Le transport maritime face à de nouvelles menaces économiques
Le secteur du transport maritime, essentiel à l’économie mondiale, traverse une période incertaine. Alors que des armateurs comme CMA CGM bénéficient encore de résultats nets favorables, les conséquences de la politique commerciale américaine sous l’administration Trump et une baisse prévue des volumes mondiaux de conteneurs mettent en péril cette industrie.

D’après l’Institut français des relations internationales, le transport maritime représente 90% du commerce mondial en volume et 80% en valeur. Une étude de la conférence des Nations unies sur le commerce et le développement souligne qu’il « relie les chaînes de valeur mondiale ». Les grands armateurs, tels que MSC (670 navires), Maersk (712 navires), CMA CGM (575 navires) et Cosco (473 bateaux), dominent ce secteur vital.
L’année 2024 a cependant apporté son lot d’incertitudes.

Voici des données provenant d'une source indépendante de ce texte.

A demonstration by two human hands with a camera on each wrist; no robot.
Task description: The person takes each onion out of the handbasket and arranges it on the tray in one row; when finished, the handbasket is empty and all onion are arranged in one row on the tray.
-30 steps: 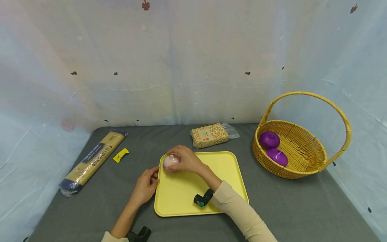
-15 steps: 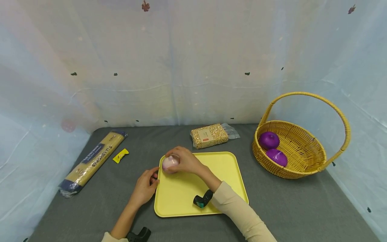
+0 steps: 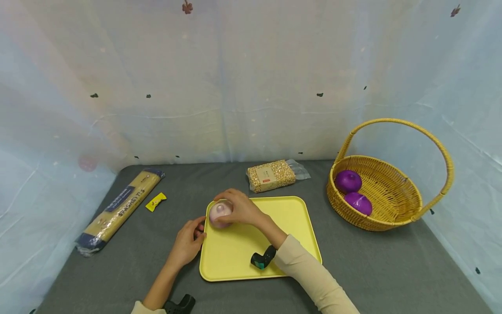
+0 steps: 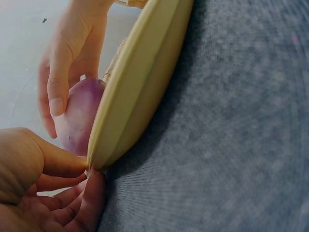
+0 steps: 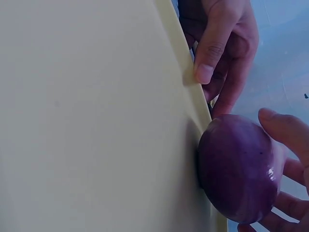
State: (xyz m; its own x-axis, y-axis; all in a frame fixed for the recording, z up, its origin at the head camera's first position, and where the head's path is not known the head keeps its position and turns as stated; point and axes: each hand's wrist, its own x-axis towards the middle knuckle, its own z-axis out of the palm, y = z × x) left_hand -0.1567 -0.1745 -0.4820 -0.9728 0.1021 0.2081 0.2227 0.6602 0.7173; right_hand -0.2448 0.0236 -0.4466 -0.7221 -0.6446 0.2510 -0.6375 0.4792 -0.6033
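Observation:
A purple onion [image 3: 218, 212] sits at the far left corner of the yellow tray [image 3: 231, 253]. My right hand [image 3: 244, 209] holds it from above, thumb and fingers spread around its sides. In the right wrist view the onion [image 5: 239, 166] overlaps the tray's rim, its skin dark and glossy. My left hand [image 3: 186, 244] pinches the tray's left edge. The left wrist view has that thumb on the rim and the fingers [image 4: 91, 198] beneath, with the tray [image 4: 140, 87] close over the grey cloth.
On the right stands a wicker basket [image 3: 400, 205] with a tall handle and two purple onions [image 3: 348, 181] inside. A bag of yellow grains [image 3: 272, 175] lies behind the tray. To the left are a spaghetti pack [image 3: 121, 207] and a small yellow wrapped candy [image 3: 155, 202].
The onion has shifted slightly left and turned under my right hand, so its pointed tip now shows. My left hand keeps its place on the tray edge.

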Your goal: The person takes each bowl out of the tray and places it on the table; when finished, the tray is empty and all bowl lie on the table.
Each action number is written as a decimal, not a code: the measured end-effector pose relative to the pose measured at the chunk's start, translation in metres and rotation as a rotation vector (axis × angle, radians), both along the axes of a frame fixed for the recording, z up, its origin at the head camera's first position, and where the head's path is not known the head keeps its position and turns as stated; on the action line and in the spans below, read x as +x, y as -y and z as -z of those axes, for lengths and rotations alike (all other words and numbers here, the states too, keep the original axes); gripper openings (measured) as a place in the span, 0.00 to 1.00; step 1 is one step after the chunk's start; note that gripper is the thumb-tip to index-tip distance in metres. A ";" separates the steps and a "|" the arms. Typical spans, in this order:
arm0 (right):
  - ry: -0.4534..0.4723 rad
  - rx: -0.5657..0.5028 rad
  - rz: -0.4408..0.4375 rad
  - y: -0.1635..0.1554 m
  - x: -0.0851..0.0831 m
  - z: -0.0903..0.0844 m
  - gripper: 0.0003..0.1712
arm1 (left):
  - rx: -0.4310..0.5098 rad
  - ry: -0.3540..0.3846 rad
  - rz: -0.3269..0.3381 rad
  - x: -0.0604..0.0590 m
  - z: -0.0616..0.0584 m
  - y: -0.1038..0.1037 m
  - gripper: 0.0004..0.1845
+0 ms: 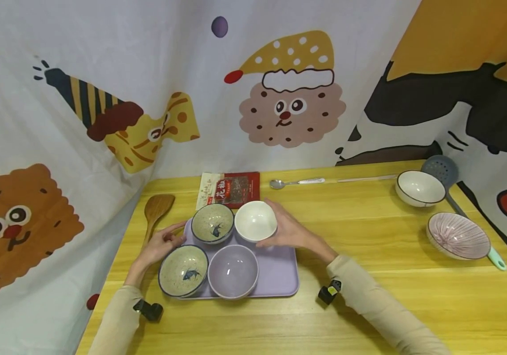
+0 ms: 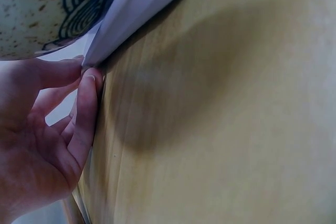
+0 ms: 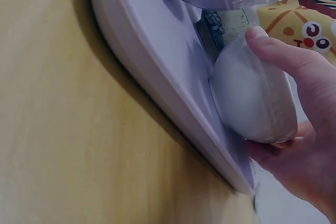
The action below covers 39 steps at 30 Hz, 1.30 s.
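Note:
On the lilac tray (image 1: 277,276) stand two speckled bowls with blue fish, a far one (image 1: 206,219) and a near one (image 1: 178,268), and a lilac bowl (image 1: 233,271). My right hand (image 1: 286,227) grips a small white bowl (image 1: 255,220) by its right side, over the tray's far right part. In the right wrist view, thumb and fingers span the white bowl (image 3: 249,93), its base right at the tray surface. My left hand (image 1: 160,246) is at the tray's left edge. The left wrist view has its thumb and fingertips (image 2: 92,77) pinching the tray rim.
A wooden spatula (image 1: 158,209) lies left of the tray, a red and cream seasoning packet (image 1: 235,190) behind it. Farther right are a spoon (image 1: 295,182), a dark-rimmed white bowl (image 1: 419,190), a striped pink bowl (image 1: 457,236) and a grey skimmer (image 1: 440,170). A patterned curtain (image 1: 218,123) hangs behind.

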State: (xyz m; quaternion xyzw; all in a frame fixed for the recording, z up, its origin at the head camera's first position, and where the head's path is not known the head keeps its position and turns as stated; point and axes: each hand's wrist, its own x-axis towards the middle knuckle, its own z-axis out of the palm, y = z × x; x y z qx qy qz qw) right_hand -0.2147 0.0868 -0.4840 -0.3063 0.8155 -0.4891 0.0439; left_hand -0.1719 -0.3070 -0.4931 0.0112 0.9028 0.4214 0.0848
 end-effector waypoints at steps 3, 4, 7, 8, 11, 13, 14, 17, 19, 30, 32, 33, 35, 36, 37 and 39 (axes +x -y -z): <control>-0.001 -0.006 0.032 -0.001 0.000 0.003 0.71 | -0.005 0.003 -0.002 0.000 0.001 0.000 0.27; -0.002 -0.011 0.040 -0.002 0.001 0.005 0.71 | -0.005 0.004 -0.002 0.000 0.001 0.000 0.27; -0.005 -0.033 0.055 -0.004 0.002 0.010 0.70 | -0.003 0.009 -0.001 0.000 0.002 -0.001 0.27; -0.005 -0.041 0.058 -0.005 0.003 0.011 0.70 | 0.001 0.009 0.001 0.001 0.002 -0.001 0.28; -0.017 -0.046 0.093 -0.008 0.005 0.013 0.71 | 0.006 0.010 0.002 0.002 0.002 -0.001 0.28; -0.034 -0.038 0.128 -0.010 0.007 0.011 0.70 | 0.005 0.009 0.001 0.002 0.002 -0.001 0.28; -0.045 -0.038 0.145 -0.011 0.007 0.011 0.70 | 0.004 0.008 0.002 0.002 0.001 -0.001 0.28; -0.076 -0.036 0.198 -0.016 0.008 0.007 0.69 | 0.000 0.006 0.002 0.002 0.001 -0.001 0.28; -0.085 -0.042 0.223 -0.020 0.009 0.004 0.69 | 0.000 0.008 0.003 0.002 0.000 -0.001 0.28; -0.159 -0.102 0.375 -0.049 0.008 -0.007 0.68 | 0.000 0.006 0.003 0.001 -0.001 0.000 0.28; -0.164 -0.096 0.415 -0.055 0.008 -0.008 0.68 | 0.000 0.009 0.003 0.001 -0.002 0.000 0.28; -0.166 -0.091 0.437 -0.058 0.008 -0.008 0.69 | 0.002 0.008 0.002 0.001 -0.002 0.000 0.28; -0.168 -0.101 0.475 -0.064 0.008 -0.008 0.69 | 0.005 0.007 0.001 0.001 -0.001 0.000 0.28; -0.171 -0.108 0.492 -0.067 0.008 -0.009 0.69 | 0.005 0.008 0.001 0.001 -0.001 0.000 0.28; -0.174 -0.120 0.505 -0.070 0.007 -0.009 0.69 | 0.006 0.008 0.000 0.001 -0.001 0.000 0.28; -0.189 -0.133 0.535 -0.077 0.006 -0.010 0.68 | 0.008 0.008 -0.002 0.001 -0.001 0.000 0.28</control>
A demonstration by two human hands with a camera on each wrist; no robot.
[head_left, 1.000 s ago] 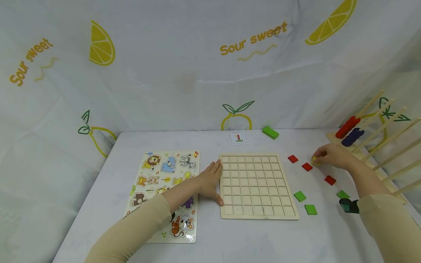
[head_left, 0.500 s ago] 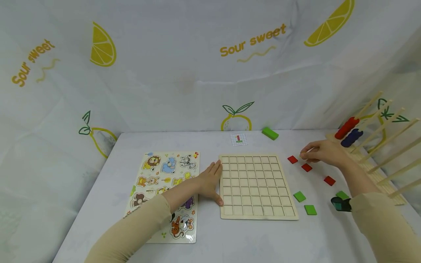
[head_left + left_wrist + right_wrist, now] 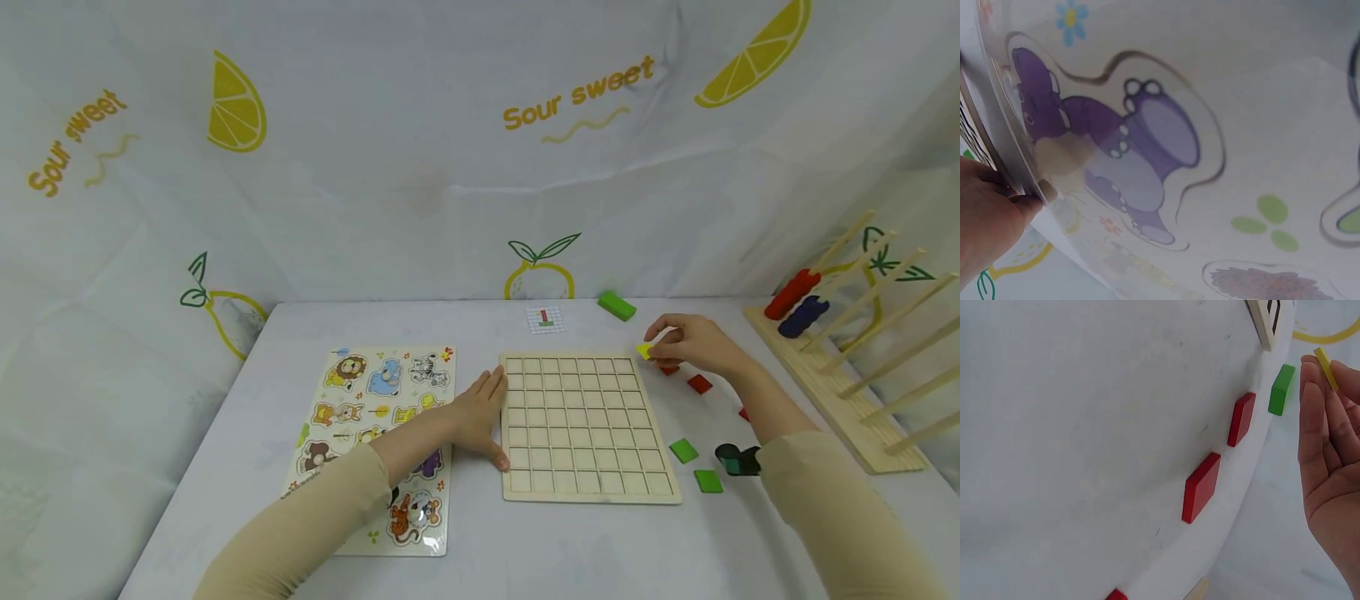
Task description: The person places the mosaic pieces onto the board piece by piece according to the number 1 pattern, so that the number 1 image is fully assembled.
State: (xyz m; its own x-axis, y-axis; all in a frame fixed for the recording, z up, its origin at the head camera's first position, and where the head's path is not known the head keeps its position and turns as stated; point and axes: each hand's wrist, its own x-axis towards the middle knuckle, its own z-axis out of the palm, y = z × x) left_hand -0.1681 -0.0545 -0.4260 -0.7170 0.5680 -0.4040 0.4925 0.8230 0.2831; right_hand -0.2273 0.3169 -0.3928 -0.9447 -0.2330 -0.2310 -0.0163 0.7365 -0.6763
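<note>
Between thumb and fingertips my right hand [image 3: 693, 343] pinches a small yellow square tile [image 3: 644, 351], close to the upper right corner of the wooden grid board [image 3: 590, 427]. The right wrist view shows the yellow tile [image 3: 1327, 369] edge-on, held above the table. My left hand [image 3: 478, 417] lies along the board's left edge with straight fingers, the thumb near its lower part. No tiles sit in the board's squares. Red tiles [image 3: 700, 384] lie under and beside the right hand, and green tiles [image 3: 683, 451] lie right of the board.
An animal puzzle board [image 3: 375, 533] lies partly beneath the left forearm. Behind the grid board are a small pattern card [image 3: 545, 319] and a green block [image 3: 617, 305]. A wooden peg rack [image 3: 862, 417] with red and blue pieces stands at the right.
My right hand has lifted the yellow tile from among the red tiles and carried it left to the grid board's upper right corner. The left hand has stayed still.
</note>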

Le groupe CMA CGM a enregistré un résultat net de 5,7 milliards d’euros, bien moins que ses performances record de 2022 mais supérieur aux 3,6 milliards réalisés en 2023. Néanmoins, ces succès pourraient être fragilisés par une nouvelle politique tarifaire attendue dans le secteur ainsi que par les idées controversées du président américain Donald Trump.
Le volume mondial des ports à conteneurs va chuter
Selon le cabinet britannique Drewry, on s’attend à une chute de 1% du volume mondial traité par les ports à conteneurs dû aux tensions commerciales avec les États-Unis. Cette situation marquerait seulement la troisième diminution depuis 1979 : précédemment observées durant la crise financière mondiale en 2009 (-8,4%) et au début de la pandémie Covid-19 en 2020 (-0,9%). Drewry estime qu’en supposant que deux tiers des droits de douane actuels restent tels quels, les importations américaines provenant de Chine pourraient chuter jusqu’à 40%.
En avril dernier, déjà 80 traversées ont été annulées sur cette route, faute d’un chargement suffisant.
Les inquiétudes grandissent également avec l’annonce par Trump d’une taxation des armateurs lors de leurs escales dans les ports américains. Cette taxe sera proportionnelle au nombre total de navires construits en Chine dans leur flotte ainsi qu’au carnet de commandes auprès des chantiers chinois. La promesse d’une taxe additionnelle plus spécifique pourrait atteindre jusqu’à 120 euros supplémentaires par conteneur pour ceux fabriqués dans cet empire industriel.
Conséquences pour CMA CGM et Cosco
Un cadre anonyme d’un transporteur déclare : « Si les menaces américaines deviennent réalité, cela va provoquer un véritable maelström ». Les entreprises comme CMA CGM et Cosco semblent particulièrement vulnérables ; respectivement 41% et 59% de leur flotte actuelle proviennent effectivement des chantiers chinois selon Alphaliner.
Ces éléments composent un tableau complexe pour le futur du transport maritime qui devra naviguer entre opportunités lucratives passées et défis imminents dus au protectionnisme croissant sur la scène internationale.